El domingo, establecieron un récord en el torneo Big Ten con 34 asistencias en 40 canastas, destacando un pase hacia atrás de Angela Dugalic a Kiki Rice en el último cuarto.
“Este grupo tiene el potencial de hacer lo que quiera”, dijo Rice.
Son más profundos que cualquier otro equipo del país.
Ganaron por 51 puntos y su mejor jugadora, Lauren Betts, acertó los nueve tiros. Lauren incluso fue superada por su hermana menor, Sienna, a quien Lauren vitoreó frenéticamente desde frente al banco.
La jugadora más destacada del torneo no fue Lauren Betts, sino Rice, que no fue la máxima anotadora pero tuvo ocho asistencias y tres robos y no sonrió hasta que escuchó a sus compañeras en el escenario de los trofeos coreando su nombre.
“Es una de las personas más desinteresadas con las que he jugado”, dijo Lauren Betts sobre Rice. “A ella realmente no le importa toda la atención. Sólo quiere ganar”.
Un total de nueve jugadores diferentes anotaron para UCLA. ¿Cuándo fue la última vez que vio a un goleador tan completo en un partido de tanta importancia?

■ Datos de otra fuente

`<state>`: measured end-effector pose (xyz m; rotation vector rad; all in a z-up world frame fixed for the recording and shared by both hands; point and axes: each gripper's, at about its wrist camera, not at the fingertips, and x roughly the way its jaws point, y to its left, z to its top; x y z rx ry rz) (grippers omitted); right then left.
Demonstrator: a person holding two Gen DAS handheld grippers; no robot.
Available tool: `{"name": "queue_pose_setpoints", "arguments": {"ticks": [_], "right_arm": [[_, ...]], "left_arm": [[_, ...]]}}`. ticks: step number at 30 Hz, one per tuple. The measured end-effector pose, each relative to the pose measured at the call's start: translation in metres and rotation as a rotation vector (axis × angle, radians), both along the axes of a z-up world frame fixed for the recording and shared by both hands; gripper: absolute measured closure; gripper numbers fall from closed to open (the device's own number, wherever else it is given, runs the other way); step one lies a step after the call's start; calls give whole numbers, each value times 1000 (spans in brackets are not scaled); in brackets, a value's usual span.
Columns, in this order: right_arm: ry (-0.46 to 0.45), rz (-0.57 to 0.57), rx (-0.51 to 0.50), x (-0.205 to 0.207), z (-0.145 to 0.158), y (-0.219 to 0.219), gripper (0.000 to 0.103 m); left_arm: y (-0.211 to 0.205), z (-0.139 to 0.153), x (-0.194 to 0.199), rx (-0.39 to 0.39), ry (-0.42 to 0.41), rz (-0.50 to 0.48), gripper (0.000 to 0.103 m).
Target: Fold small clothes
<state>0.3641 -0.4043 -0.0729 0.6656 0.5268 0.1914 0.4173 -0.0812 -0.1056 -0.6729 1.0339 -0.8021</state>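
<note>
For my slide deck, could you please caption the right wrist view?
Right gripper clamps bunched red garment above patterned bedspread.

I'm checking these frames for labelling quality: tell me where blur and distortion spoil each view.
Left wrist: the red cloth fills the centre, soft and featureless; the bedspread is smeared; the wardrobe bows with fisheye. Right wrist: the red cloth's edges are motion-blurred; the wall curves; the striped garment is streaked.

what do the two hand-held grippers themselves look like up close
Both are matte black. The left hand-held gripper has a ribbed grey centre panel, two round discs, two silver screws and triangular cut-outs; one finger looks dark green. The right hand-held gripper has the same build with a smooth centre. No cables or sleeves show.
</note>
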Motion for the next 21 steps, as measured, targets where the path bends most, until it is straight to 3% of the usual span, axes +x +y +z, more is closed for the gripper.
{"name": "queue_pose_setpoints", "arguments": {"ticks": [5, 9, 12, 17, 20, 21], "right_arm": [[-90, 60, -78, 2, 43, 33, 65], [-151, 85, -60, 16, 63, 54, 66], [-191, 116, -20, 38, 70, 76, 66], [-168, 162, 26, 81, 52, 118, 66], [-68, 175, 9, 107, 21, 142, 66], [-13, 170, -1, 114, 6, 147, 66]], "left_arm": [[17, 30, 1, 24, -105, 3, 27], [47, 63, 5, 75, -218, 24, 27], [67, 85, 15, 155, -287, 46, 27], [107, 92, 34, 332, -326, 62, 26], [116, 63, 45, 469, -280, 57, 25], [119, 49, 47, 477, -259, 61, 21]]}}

Oh, sí, también pueden disparar. Todas pueden disparar, ya que acertaron la mitad de sus 26 intentos de tres puntos, liderados por los cuatro triples de Gianna Kneepkens y 19 puntos, el máximo del equipo.
Es posible que los Bruins hayan usado a Kneepkens la temporada pasada contra UConn, pero ella jugó para Utah. Ella está aquí ahora y esa podría ser la diferencia.
En comparación con la aparición sorpresa en la Final Four de la primavera pasada, todo parece diferente. Estos Bruins saben que pertenecen a este gran escenario, saben cómo ganar aquí y juegan con calma y precisión como si supieran que pueden hacerlo.
Durante la celebración posterior al partido del domingo, los tres Bruins, que brevemente pero se hicieron un nombre al unirse al equipo de baile de UCLA durante el reciente partido masculino, repitieron el baile en la cancha de Indianápolis. Lo sienten. Sus fans lo sienten. Pronto toda la ciudad podrá sentirlo.
“Estoy feliz”, dijo Close, y el baile apenas comienza.